В логовище прожинентов [47]
Я стал оглядываться по сторонам в надежде отыскать потерянную колодку и тут только во всей полноте осознал, что произошло. Товарищи смотрели на меня исподлобья, мрачно и отчужденно, ферарбайтер стоял обалдевший, с просительной улыбкой, не зная, чего можно ждать от нового властелина. Даже «пост» [48], надев автомат, шлепнул меня по плечу и протянул папиросу.
Ну да, в мгновение ока я стал могучим!
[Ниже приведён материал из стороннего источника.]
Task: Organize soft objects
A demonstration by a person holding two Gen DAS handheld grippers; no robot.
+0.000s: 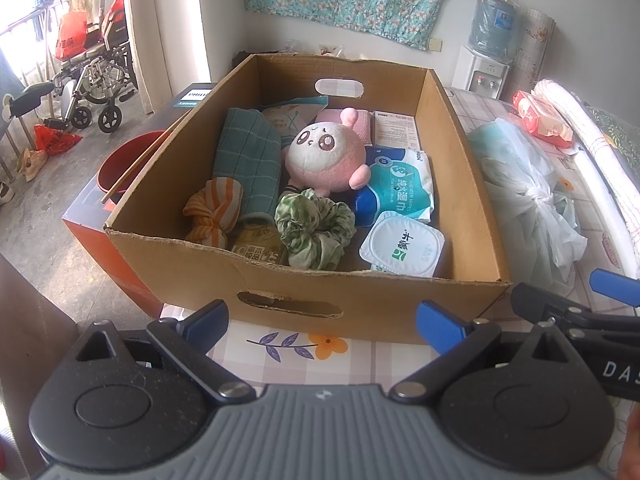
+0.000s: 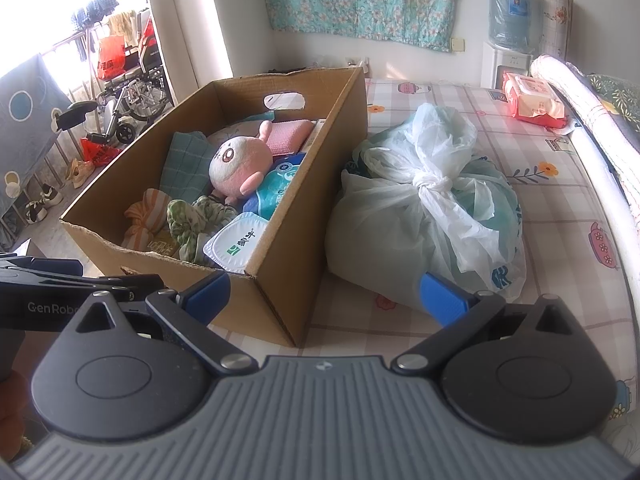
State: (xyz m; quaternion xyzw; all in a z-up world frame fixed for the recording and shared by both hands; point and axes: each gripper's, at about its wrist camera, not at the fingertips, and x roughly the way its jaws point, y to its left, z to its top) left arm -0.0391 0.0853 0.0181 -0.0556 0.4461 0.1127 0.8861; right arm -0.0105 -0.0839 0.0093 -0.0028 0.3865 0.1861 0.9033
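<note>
A cardboard box (image 1: 460, 160) (image 2: 320, 208) stands on the bed. In it lie a pink plush toy (image 1: 326, 154) (image 2: 236, 164), a green scrunchie (image 1: 316, 228) (image 2: 192, 220), an orange striped knotted cloth (image 1: 214, 210) (image 2: 146, 216), a teal towel (image 1: 248, 156) (image 2: 186, 160), a pink cloth (image 1: 362, 120) (image 2: 288, 132), a wet-wipes pack (image 1: 400, 188) (image 2: 280, 188) and a yogurt cup (image 1: 402, 246) (image 2: 236, 246). My left gripper (image 1: 322, 324) is open and empty before the box's near wall. My right gripper (image 2: 324, 294) is open and empty at the box's near right corner.
A knotted white plastic bag (image 2: 432, 208) (image 1: 532, 200) lies right of the box. A red wipes pack (image 2: 534, 104) (image 1: 544, 120) and a rolled quilt (image 2: 592, 128) lie along the bed's far right. A red basin (image 1: 128, 160) sits left of the box, with floor beyond.
</note>
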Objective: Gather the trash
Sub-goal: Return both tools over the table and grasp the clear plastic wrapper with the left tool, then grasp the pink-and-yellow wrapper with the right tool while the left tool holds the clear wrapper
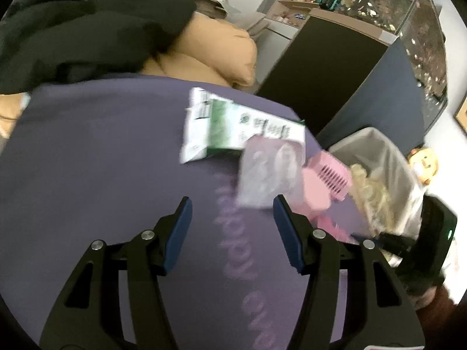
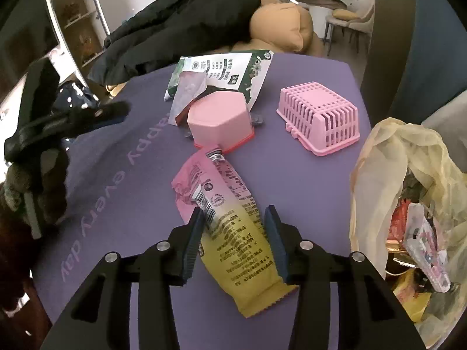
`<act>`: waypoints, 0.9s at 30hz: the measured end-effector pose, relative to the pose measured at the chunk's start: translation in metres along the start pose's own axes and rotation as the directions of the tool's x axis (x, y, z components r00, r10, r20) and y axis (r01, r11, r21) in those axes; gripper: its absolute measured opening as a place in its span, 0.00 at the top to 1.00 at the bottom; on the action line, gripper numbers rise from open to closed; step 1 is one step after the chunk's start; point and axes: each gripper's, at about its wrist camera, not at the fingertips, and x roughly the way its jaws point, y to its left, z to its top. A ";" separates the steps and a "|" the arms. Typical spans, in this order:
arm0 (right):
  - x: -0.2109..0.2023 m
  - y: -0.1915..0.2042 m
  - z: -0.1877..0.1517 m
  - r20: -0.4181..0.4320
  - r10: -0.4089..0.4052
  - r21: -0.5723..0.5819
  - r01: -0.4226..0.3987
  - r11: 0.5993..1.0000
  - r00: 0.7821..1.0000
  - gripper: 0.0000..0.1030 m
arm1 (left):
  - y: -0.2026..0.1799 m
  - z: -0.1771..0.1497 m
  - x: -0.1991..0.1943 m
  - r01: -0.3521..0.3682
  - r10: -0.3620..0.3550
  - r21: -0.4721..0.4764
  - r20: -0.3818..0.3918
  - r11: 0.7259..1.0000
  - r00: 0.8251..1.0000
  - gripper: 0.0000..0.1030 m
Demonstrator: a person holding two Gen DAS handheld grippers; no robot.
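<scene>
Purple mat point(image 2: 292, 180) on bench, lined trash bag point(image 2: 408, 180) at its right edge. Pink-and-yellow wrapper point(image 2: 230, 221) lies flat between right gripper point(image 2: 235, 234) fingers, long axis roughly along them; fingers part-open, straddling, grip not evident. Left gripper point(image 1: 233, 233) open, empty, farther off. Bag nearer right hand.

Ahead of the right tool lie two printed wrappers: one pink-and-yellow wrapper point(image 2: 226, 227) between its fingers, one green-and-white wrapper point(image 2: 224, 71) farther ahead. There are two pink plastic pieces: one upturned hexagonal pink tub point(image 2: 219, 119) straight ahead, one upturned slatted pink basket point(image 2: 318, 116) ahead to the right. One open trash bag point(image 2: 388, 151) stands to the right. One black garment point(image 2: 186, 20) lies far ahead.
</scene>
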 end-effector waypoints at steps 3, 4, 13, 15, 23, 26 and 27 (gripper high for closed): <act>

Со дна лагеря, из штрафного отряда, где жизнь была так коротка, я вознесся на самую вершину пирамиды, до касты нескольких фараонов. Я неприкосновенен, я опасен. Ведь все видели: Книдль, гаупштурмфюрер Книдль, перед которым сам лагеркоммандант стоит навытяжку, милостиво разговаривал со мной и назначил меня лагерарцтом.
Сразу же, по высочайшему повелению, все бешено завертелось.
Шрайбштуба немедленно выдала мне нарукавную повязку врача, написала распоряжение в бекляйдунгскаммер и лейфер [49] побежал в ревир к лагерарцту с сообщением, что он уже больше не лагерарцт и должен как можно скорее убраться из теплого помещения, потому что идет новый врач.
Из бекляйдунгскаммер я вышел в приличных хромовых сапогах и обмундировании, оставшемся от капеллана [50], в охотничьем полушубке и сибирском малахае.
Обедать меня отправили на кухню № 1. Пристройка, служившая столовой для шестерых проминентов, показалась мне зверинцем, в котором сопели, урчали и чавкали хищные твари, твари-упыри, у них было только одно желание: нажраться досыта! Ведь сытость — это жизнь, это сила, это возможность бить, пинать и снова жрать досыта.
Лагеркапо, сгорбленный, крысоподобный, с острым рылом, обгладывал лошадиную кость с явной нервозностью. Он испытывал угрызения совести оттого, что вчера, избивая меня, не забил до смерти. А что будет теперь? Ведь он уже ничего не сможет мне сделать. В лагерной иерархии мы равносильны: он начальник административный, я — санитарный. Я подчиняюсь непосредственно коменданту и только ему, а так как за мной стоит гауптштурмфюрер, которому я зачем-то там нужен, у меня имеется несомненное превосходство над лагеркапо. Если я даже убью его, разумеется, под соответствующим предлогом, комендант не станет слишком интересоваться тем, отчего погиб лагеркапо Федюк, как не интересовался до того, почему банщик Федюк с Пересыпи стал лагеркапо.
Время от времени лагеркапо переставал грызть и, оценивая мою силу, вес и рост, поглядывал на меня из-за кости. Потом, разозленный, снова с дикой страстью вгрызался в лошадиную челюсть: «Ой-ей-ей, какой же я идиот! Еще пару ударов кныпелем вчера, и сегодня не было бы этого лагерарцта!»